Records for this task ▸
+ + + + +
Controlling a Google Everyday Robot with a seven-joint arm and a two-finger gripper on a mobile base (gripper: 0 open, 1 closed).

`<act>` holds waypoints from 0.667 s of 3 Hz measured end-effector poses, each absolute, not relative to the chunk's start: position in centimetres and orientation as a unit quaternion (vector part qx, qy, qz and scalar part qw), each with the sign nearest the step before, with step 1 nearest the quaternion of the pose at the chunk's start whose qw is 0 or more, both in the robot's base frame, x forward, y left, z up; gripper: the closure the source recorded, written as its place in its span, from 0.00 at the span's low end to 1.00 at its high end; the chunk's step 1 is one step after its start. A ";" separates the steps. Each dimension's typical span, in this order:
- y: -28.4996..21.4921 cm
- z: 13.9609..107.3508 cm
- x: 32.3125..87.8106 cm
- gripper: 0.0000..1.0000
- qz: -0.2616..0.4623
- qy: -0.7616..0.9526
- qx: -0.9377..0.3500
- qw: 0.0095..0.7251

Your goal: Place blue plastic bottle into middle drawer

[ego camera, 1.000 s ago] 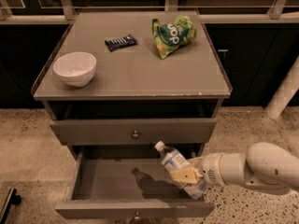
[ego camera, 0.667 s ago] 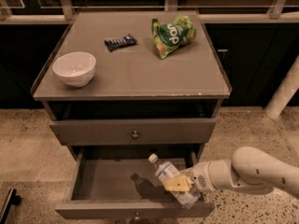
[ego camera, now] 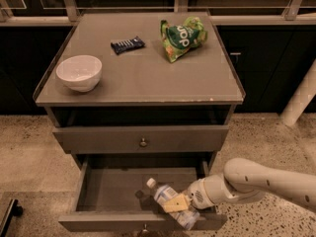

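White bowl (ego camera: 79, 73) and dark snack bar (ego camera: 127, 44) sit on the cabinet top (ego camera: 148, 83). Middle drawer (ego camera: 111, 191) stands open. Blue plastic bottle (ego camera: 165, 195) lies tilted over its right front, cap up-left, pinched in the gripper (ego camera: 178, 205). Green snack bag (ego camera: 181, 36) rests rear right.

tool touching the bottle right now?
Touching. Camera view shows the tool, over the open drawer, with its yellow pad pressed on the bottle.
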State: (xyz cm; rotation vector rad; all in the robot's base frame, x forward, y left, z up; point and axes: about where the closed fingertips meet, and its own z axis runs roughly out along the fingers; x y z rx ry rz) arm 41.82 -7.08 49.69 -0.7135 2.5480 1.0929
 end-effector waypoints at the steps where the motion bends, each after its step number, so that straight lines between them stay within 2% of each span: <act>1: -6.2 47.6 44.0 1.00 0.376 0.882 -0.250 0.134; 2: -6.2 46.0 47.1 1.00 0.363 0.886 -0.250 0.142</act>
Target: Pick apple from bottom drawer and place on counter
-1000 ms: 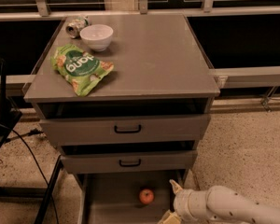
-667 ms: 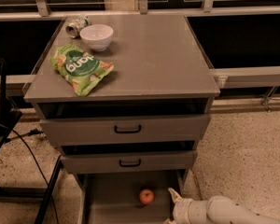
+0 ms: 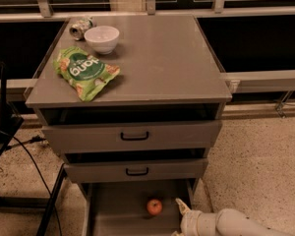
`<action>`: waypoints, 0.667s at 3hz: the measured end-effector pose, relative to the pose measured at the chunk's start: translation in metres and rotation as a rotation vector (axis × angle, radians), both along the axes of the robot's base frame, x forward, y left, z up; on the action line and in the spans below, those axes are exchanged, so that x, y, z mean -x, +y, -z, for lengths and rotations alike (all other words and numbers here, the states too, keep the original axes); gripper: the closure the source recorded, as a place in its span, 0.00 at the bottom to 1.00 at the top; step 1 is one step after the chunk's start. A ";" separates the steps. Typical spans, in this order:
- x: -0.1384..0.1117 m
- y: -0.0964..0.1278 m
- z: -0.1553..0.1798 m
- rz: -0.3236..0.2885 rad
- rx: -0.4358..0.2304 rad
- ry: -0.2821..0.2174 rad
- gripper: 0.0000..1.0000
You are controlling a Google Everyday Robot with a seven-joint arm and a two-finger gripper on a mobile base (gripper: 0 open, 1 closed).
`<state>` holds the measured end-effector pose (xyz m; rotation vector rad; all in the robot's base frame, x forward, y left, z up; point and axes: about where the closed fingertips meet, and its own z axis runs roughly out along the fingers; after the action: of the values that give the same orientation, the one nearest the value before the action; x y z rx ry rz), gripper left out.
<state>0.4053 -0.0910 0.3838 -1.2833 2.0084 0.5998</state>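
Note:
The apple, small and red-orange, lies on the grey floor of the open bottom drawer, toward its right side. My gripper reaches in from the bottom right at the drawer's right wall, just right of the apple and a little nearer the front, not touching it. Its fingers are spread apart and hold nothing. The white arm runs off the lower edge. The counter is the grey cabinet top above.
On the counter's left stand a white bowl, a tipped can and a green snack bag. Two upper drawers with black handles hang slightly open over the bottom drawer. Cables and a dark stand are at left.
My arm has dropped lower in the view and its gripper has moved down beside the bottom drawer's right wall. The apple has not moved.

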 end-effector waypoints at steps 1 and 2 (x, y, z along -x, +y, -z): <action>-0.007 0.009 0.019 -0.028 -0.034 -0.035 0.00; -0.019 0.021 0.037 -0.069 -0.057 -0.049 0.00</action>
<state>0.4243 -0.0701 0.3471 -1.3249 1.9001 0.6473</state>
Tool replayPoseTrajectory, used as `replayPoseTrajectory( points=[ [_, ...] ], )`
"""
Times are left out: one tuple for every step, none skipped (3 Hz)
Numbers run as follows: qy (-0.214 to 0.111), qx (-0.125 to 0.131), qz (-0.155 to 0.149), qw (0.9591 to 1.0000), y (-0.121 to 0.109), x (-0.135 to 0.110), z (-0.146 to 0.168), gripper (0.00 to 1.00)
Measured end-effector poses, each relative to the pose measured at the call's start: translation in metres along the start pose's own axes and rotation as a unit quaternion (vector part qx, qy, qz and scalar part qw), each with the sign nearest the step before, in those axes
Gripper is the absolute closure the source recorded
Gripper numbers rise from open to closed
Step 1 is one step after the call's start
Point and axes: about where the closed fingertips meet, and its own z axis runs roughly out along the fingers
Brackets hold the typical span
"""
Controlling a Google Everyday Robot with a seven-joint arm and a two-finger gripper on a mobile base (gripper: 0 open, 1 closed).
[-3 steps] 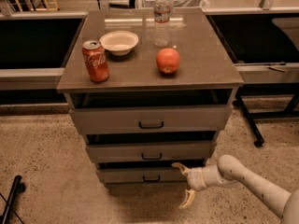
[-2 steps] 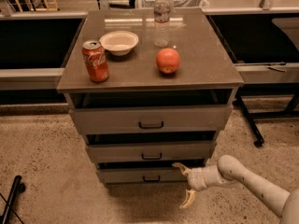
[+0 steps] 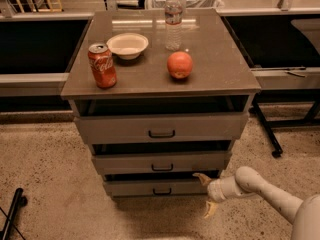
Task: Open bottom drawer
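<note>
Little to report since a second ago: jaws parked in the same spot, spread open and holding nothing, at the right end of the bottom drawer [image 3: 135, 188], upper fingertip [image 3: 202, 177] just beside its top right corner. Handle [image 3: 161, 191] untouched, so probably no real pull yet. Plenty of bare floor [image 3: 60, 184] in front for sliding out; middle drawer [image 3: 125, 163] close above, desk [image 3: 220, 59] edge higher up, black frame leg [image 3: 265, 131] near the arm [image 3: 265, 191].
</note>
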Motion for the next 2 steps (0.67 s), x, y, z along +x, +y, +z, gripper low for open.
replayPoseTrajectory(
  points=[
    [0.050,0.001,-0.015,0.9986,-0.010,0.053,0.005,0.00],
    [0.074,0.002,-0.007,0.9973,-0.014,0.095,0.018,0.00]
  ],
)
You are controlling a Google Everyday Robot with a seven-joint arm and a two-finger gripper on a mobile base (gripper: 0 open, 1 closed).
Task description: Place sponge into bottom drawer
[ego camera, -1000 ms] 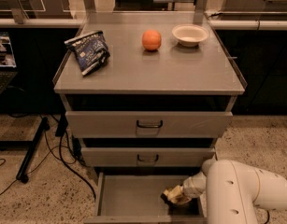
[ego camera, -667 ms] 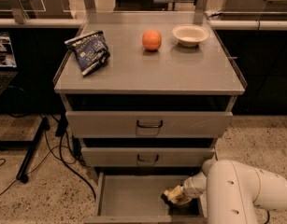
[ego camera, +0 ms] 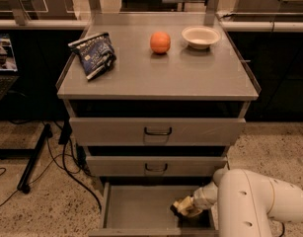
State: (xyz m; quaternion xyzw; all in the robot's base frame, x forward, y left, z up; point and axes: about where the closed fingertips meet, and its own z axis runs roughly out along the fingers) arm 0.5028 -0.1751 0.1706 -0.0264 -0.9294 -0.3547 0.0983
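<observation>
The bottom drawer is pulled open at the base of the grey cabinet, its flat grey floor showing. My gripper reaches down into its right part from the white arm at the lower right. A pale yellow sponge sits at the gripper's tip, low over the drawer floor. I cannot tell if the sponge rests on the floor.
On the cabinet top lie a dark blue snack bag, an orange ball and a white bowl. The two upper drawers with black handles are closed. Cables and a black stand lie on the floor at the left.
</observation>
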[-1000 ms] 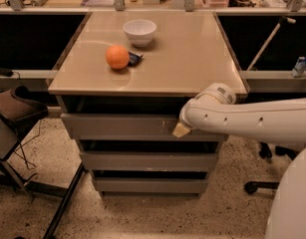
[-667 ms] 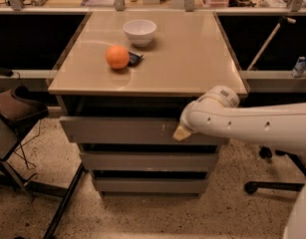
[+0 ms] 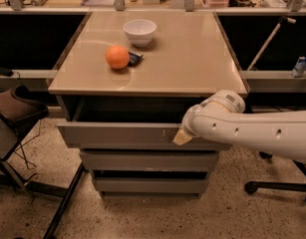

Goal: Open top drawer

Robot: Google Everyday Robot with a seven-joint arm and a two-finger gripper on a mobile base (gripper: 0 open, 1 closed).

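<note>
The top drawer [image 3: 117, 133] sits just under the table [image 3: 192, 78], partly out. The tool [image 3: 182, 137] touches its front, right of the middle; I cannot tell if it grips anything. Best to pull straight out, slow and level.

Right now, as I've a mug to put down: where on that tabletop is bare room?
Bare: the right half of the tabletop, from the bowl to the right edge, and the front strip above the top drawer. Crowded: centre-left, where bowl, orange and a small dark object cluster. The tool is at the drawer's front, right of centre.
</note>
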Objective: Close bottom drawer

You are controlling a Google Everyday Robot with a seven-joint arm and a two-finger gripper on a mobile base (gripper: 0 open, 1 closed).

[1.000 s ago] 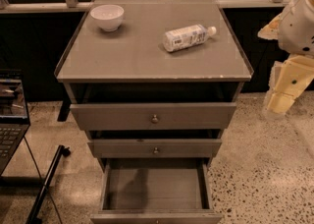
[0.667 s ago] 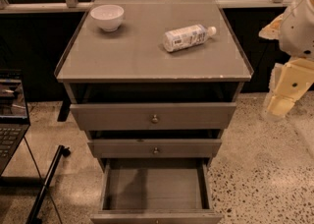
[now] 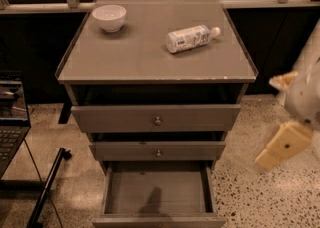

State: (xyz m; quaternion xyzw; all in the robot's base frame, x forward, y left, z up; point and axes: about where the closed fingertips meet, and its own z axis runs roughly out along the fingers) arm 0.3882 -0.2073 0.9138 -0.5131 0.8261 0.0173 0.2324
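Note:
The bottom drawer (image 3: 157, 192) of the grey-brown cabinet is pulled far out, and its shallow box is empty. Its front panel (image 3: 159, 220) sits at the lower edge of the view, with the knob out of sight. The middle drawer (image 3: 158, 151) and top drawer (image 3: 156, 118) each stand slightly out and show a small round knob. My gripper (image 3: 281, 114) hangs at the right of the cabinet, at about the height of the upper drawers and apart from them. It is open and empty, with cream fingers (image 3: 285, 146).
A white bowl (image 3: 109, 17) and a lying plastic bottle (image 3: 191, 38) rest on the cabinet top (image 3: 125, 57). A laptop (image 3: 10, 122) on a stand is at the left, with a dark pole (image 3: 47, 187) leaning below it. The floor is speckled terrazzo (image 3: 260, 197).
My gripper has dropped lower at the right of the cabinet and looks blurred with motion. The drawers, bowl and bottle have not moved.

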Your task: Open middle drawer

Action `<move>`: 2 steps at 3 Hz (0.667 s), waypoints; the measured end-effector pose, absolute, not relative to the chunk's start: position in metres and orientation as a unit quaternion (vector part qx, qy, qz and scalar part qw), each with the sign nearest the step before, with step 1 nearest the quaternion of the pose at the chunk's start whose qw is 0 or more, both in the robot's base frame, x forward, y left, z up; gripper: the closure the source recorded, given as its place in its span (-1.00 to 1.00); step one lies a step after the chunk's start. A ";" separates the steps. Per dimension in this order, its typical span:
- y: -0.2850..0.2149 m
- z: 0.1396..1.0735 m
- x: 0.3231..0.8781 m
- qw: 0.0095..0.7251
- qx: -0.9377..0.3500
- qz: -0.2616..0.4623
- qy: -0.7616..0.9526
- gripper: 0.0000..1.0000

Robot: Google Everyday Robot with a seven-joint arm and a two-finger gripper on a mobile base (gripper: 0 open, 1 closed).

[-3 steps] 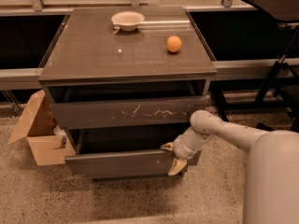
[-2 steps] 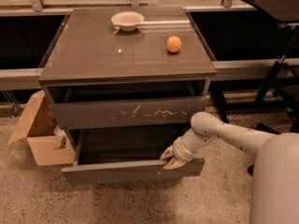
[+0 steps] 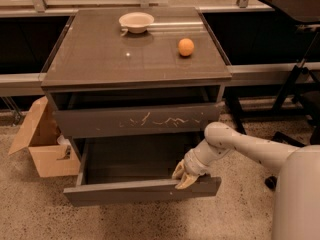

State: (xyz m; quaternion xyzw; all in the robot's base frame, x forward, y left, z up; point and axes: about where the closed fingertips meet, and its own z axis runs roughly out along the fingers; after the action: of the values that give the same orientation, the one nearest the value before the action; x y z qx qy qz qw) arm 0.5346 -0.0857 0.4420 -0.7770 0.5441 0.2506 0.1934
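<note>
The middle drawer (image 3: 125, 193) is a dark grey-brown drawer with a plain front, below the taller front with white scratch marks (image 3: 150, 120). It stands pulled out toward me, and its dark inside (image 3: 135, 159) shows. My gripper (image 3: 182, 176) sits at the top edge of the drawer's front, near its right end, with its beige fingers closed over that edge. My white arm (image 3: 250, 149) reaches in from the lower right.
A white bowl (image 3: 136, 21) and an orange (image 3: 186, 47) rest on the cabinet top (image 3: 100, 59). An open cardboard box (image 3: 42, 144) stands on the floor left of the cabinet. A black stand (image 3: 295, 84) is at the right.
The drawer has slid further out toward me, and my gripper has moved down and forward with its front edge.
</note>
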 end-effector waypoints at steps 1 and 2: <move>-0.086 0.442 0.535 0.193 -0.777 0.251 0.544 0.70; -0.086 0.442 0.535 0.193 -0.777 0.251 0.544 0.23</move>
State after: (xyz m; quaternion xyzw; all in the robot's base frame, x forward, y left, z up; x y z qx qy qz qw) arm 0.5345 -0.0857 0.4419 -0.7770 0.5441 0.2507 0.1934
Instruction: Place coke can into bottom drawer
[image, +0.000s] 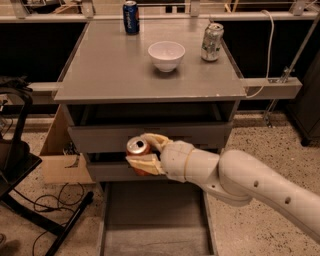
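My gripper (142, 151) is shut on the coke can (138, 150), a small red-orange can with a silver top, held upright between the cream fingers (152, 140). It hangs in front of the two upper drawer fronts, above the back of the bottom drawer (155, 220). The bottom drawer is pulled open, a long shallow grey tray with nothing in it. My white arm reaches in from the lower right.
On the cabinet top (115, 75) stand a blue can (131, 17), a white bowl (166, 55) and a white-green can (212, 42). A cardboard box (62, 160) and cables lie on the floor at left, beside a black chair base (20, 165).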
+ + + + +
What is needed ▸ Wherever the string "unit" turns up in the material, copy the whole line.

Solved exercise ▸
`<act>` holds waypoints from 0.667 s of 3 Hz measured end-effector poses, each absolute, not relative to the chunk's start: position in centimetres and orientation as a unit quaternion (vector part qx, qy, qz and scalar part qw), each with the sign nearest the step before, with step 1 nearest the quaternion of the pose at the chunk's start whose qw is 0 or more, both in the robot's base frame, x forward, y left, z up; gripper: the closure the source recorded, written as its place in its span, from 0.00 at the span's low end to 1.00 at its high end; the chunk's step 1 is one step after its start. A ";" separates the steps. Each dimension's typical span, in this order:
Measured end-effector poses, each relative to the pose measured at the call's start: translation in metres along the start pose's own axes and rotation as a unit quaternion (vector part qx, qy, qz and scalar part qw), each with the sign nearest the step before, in those axes
Action `<move>`: 2 steps at 3 Hz (0.667 s), waypoints; the measured end-effector pose, absolute, not relative to the chunk's start: position in metres and orientation as a unit quaternion (vector part qx, qy, qz and scalar part qw), each with the sign nearest the step before, with step 1 nearest the quaternion of the pose at the chunk's start whose qw is 0 or more, both in the robot's base frame, x forward, y left, z up; gripper: the closure the source recorded, given as its place in its span (-1.00 to 1.00); step one lies a step after the chunk's start. A ";" separates the steps. Per dimension in this order, its typical span:

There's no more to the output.